Skybuck's CUDA Ram (Speed) Test version 0.10 now available ! (Kernel discussion)

Hello,

Skybuck’s CUDA RAM (Speed) Test version 0.10 is now available at the following link:

Link to compressed archive:

http://www.skybuck.org/CUDA/RAMTest/version%200.10/Zipped/RAMTestVersion010.rar

Link to folder with individual files:

http://www.skybuck.org/CUDA/RAMTest/version%200.10/Unzipped/

Some improvements have been made to the test program, it looks a bit more professional to me ;)

The test program now uses 123 MB of host ram and device ram, so this should make it possible to run it on practically any graphics card with compute 2.0 or so.

The test program now also pauses after it’s done, so it’s easy to see the results and make a screenshot of it or copy & paste the text.
(if command line parameters are specified like --noprompt it will simply terminate as soon as it’s done, this allows profiling with visual profiler).

The ammount of blocks has been reduced from 20.000 to just 4.000 so the program doesn’t take so long to run.

Some additional interesting information is displayed about the device, about the settings, and about the calculated optimal dimensions and kernel launch parameters/dimensions.
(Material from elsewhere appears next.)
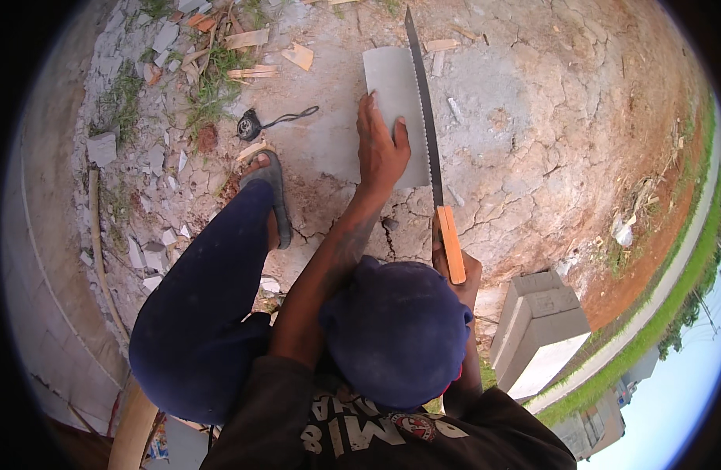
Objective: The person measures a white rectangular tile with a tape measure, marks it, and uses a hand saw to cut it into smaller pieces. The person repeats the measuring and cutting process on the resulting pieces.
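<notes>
A flat, rectangular grey slab [403, 117] lies on the cracked ground ahead of me. My left hand [384, 149] rests palm down on it, fingers stretched out and thumb apart. Along the slab's right edge runs the long dark blade of a handsaw [426, 110], its teeth toward the slab and its tip pointing away from me. The blade is at or very close to that edge; whether it touches, I cannot tell. My right hand [470, 270] is closed round the saw's orange-brown handle [450, 247], its fingers partly hidden by the handle.
A black tape measure [249, 125] with a wrist strap lies left of the slab, near my sandalled foot [272, 188]. Grey blocks [536, 329] stand at right. Broken chips [153, 254] and wood scraps [300, 56] litter the left and far ground. A stick [100, 243] lies farther left.
</notes>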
A screenshot of what to expect is included as well:

And here is the output in text form (new/fresh run):

"
Test Cuda Random Memory Access Performance.
version 0.10 created on 21 july 2011 by Skybuck Flying.
program started.
Device[0].Name: GeForce GT 520
Device[0].MemorySize: 1008402432
Device[0].MemoryClockFrequency: 600000000
Device[0].GlobalMemoryBusWidthInBits: 64
Device[0].Level2CacheSize: 65536
Device[0].MultiProcessorCount: 1
Device[0].ClockFrequency: 1620000000
Device[0].MaxWarpSize: 32
Setup…
ElementCount: 8000
BlockCount: 4000
LoopCount: 80000
Initialize…
LoadModule…
OpenEvents…
OpenStream…
SetupKernel…
mKernel.Parameters.CalculateOptimalDimensions successfull.
mKernel.Parameters.ComputeCapability: 2.1
mKernel.Parameters.MaxResidentThreadsPerMultiProcessor: 1536
mKernel.Parameters.MaxResidentWarpsPerMultiProcessor: 48
mKernel.Parameters.MaxResidentBlocksPerMultiProcessor: 8
mKernel.Parameters.OptimalThreadsPerBlock: 256
mKernel.Parameters.OptimalWarpsPerBlock: 6
mKernel.Parameters.ThreadWidth: 256
mKernel.Parameters.ThreadHeight: 1
mKernel.Parameters.ThreadDepth: 1
mKernel.Parameters.BlockWidth: 16
mKernel.Parameters.BlockHeight: 1
mKernel.Parameters.BlockDepth: 1
ExecuteKernel…
ReadBackResults…
DisplayResults…
CloseStream…
CloseEvents…
UnloadModule…
ExecuteCPU…
Kernel execution time in seconds: 3.4775507812500000
CPU execution time in seconds : 1.4399700939644564
Cuda memory transactions per second: 92018785.6710395765000000
CPU memory transactions per second : 222226837.4470134930000000
program finished.
"

I hope you will give it a try and run it and then post some results here… that would be interesting !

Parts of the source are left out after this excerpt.